Saturday, May 1, 2010

Joseph Addison


Joseph Addison, born today in 1672, was better known as a playwright, journalist, and politician, but he also wrote some religious poetry that was later sung as hymns, a few lasting until the present day.

His father, Lancelot, a member of the clergy, became Dean of Lichfield Cathedral, and Joseph grew up there. Apparently with no intention of following his father into the clergy, he became a classics scholar at Oxford, studying and translating Latin poets, and writing about earlier English poets. His own poetic efforts also began in college.

In 1704 he was commissioned to write a poem about the Battle of Blenheim; the resulting poem was sufficiently well-regarded as to lead to his appointment to a government post. He continued to advance in government, and was a member of the Irish House of Commons from 1708 until his death in 1719.

During his time in government he continued to write poetry and contribute to journals of the day. He was interested in the theatre, first writing the libretto to Rosamund, an opera which was not produced in his lifetime, and then other more successful plays. His play Cato, a Tragedy (1712) is interesting in that it was also popular in the American colonies for many years, and appears to have been known to several important figures in the American Revolution.

Addison and his friend Richard Steele founded a newspaper called The Spectator in 1711. Amid his various articles for this paper, much of his religious poetry also appeared, including the verses we now know as hymns. One of my own Top Ten hymns is by Addison; The spacious firmament on high was first published in The Spectator on August 23, 1712. We were just talking about the many paraphrases of Psalm 23; Addison's Spectator version appeared a month earlier on July 26: The Lord my pasture shall prepare. In between these two we find today's hymn, from The Spectator of August 9, 1712, the one by Addison that has probably appeared in the most hymnals, even up to the present.

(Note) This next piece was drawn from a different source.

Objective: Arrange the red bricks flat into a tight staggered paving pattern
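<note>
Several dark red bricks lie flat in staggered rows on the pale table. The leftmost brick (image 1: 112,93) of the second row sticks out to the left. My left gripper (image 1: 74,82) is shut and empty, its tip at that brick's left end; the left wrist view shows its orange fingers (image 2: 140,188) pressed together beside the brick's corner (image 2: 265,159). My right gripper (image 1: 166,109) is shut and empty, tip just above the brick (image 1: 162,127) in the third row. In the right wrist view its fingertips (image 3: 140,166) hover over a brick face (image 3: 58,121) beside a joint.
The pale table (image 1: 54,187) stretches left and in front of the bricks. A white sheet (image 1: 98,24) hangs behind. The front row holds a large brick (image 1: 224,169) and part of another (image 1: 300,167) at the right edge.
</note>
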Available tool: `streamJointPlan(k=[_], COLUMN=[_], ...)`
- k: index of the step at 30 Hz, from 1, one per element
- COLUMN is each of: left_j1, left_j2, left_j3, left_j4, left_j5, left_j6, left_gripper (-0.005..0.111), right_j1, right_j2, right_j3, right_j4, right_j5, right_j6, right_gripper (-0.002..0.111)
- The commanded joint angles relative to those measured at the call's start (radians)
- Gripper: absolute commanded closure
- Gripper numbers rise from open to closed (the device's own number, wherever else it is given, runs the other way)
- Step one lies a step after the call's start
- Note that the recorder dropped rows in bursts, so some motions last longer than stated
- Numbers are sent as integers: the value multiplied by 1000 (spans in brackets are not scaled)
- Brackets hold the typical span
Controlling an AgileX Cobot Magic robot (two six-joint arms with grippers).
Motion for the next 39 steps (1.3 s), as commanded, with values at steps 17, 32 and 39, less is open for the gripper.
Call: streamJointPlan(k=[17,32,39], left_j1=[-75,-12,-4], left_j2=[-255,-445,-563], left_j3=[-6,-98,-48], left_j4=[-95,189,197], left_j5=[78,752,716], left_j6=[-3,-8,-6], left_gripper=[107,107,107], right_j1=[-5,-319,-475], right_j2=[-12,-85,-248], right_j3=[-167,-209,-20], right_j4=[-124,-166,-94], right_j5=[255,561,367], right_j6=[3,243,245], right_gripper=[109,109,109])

When all thy mercies, O my God,
My rising soul surveys,
Transported by the view, I’m lost
In wonder, love and praise.

Unnumbered comforts to my soul
Thy tender care bestowed,
Before my infant heart conceived
From whom those comforts flowed.

When worn with sickness, oft hast thou
With health renewed my face;
And, when in sins and sorrows sunk,
Revived my soul with grace.

Thy bounteous hand with worldly bliss
Hath made my cup run o’er;
And, in a kind and faithful Friend,
Hath doubled all my store.

O how shall words with equal warmth
The gratitude declare,
That glows within my ravished heart?
But thou canst read it there.

When nature fails, and day and night
Divide thy works no more,
My ever grateful heart, O God,
Thy mercy shall adore.

Through all eternity to thee
A joyful song I’ll raise;
For, oh, eternity’s too short
To utter all thy praise!

Joseph Addison, 1712; alt.
Tune:
ST. PETER (C.M.)
Alexander Reinagle, 1836

Addison wrote thirteen stanzas in all, though most modern hymnals only print four or so, so many would consider even these seven here to be excessive. I'd guess that the first and last stanzas are the most familiar, and different editors choose different ones in between from the eleven remaining. Several different tunes have also been used, including TALLIS' ORDINAL, CONTEMPLATION, and BANGOR (which I also like).

Addison's first stanza concludes with “lost, in wonder, love and praise.” I think it's no accident that Charles Wesley's great hymn Love divine, all loves excelling (also one of my Top Ten), written in 1747, concludes its final stanza with that exact phrase. Wesley was assuming his audience was familiar with John Dryden's ode to England Fairest isle, all isles excelling, and probably with Addison's poem as well.


P.S. The portrait of Addison is by Sir Godfrey Kneller, a German artist (originally Gottfried Kniller) who moved to England in 1674 and eventually became Principal Painter to the Crown, preserving the likenesses of many notable Britons of the late seventeenth and early eighteenth centuries.




1 comment:

AuntE said...

I've heard this sung to RESIGNATION with 2 verses of text per one verse of tune.

Hmmm - this is interesting! I just went to Cyberhymnal to make sure I had the correct tune name. The one they call Resignation I have never heard before. I've come across this before - a tune with 2 names (often the difference between N. America and the UK) and/or the name not fitting the tune I had in mind.

In any case, the tune I meant was the one sometimes used for "My Shepherd Will Supply My Need".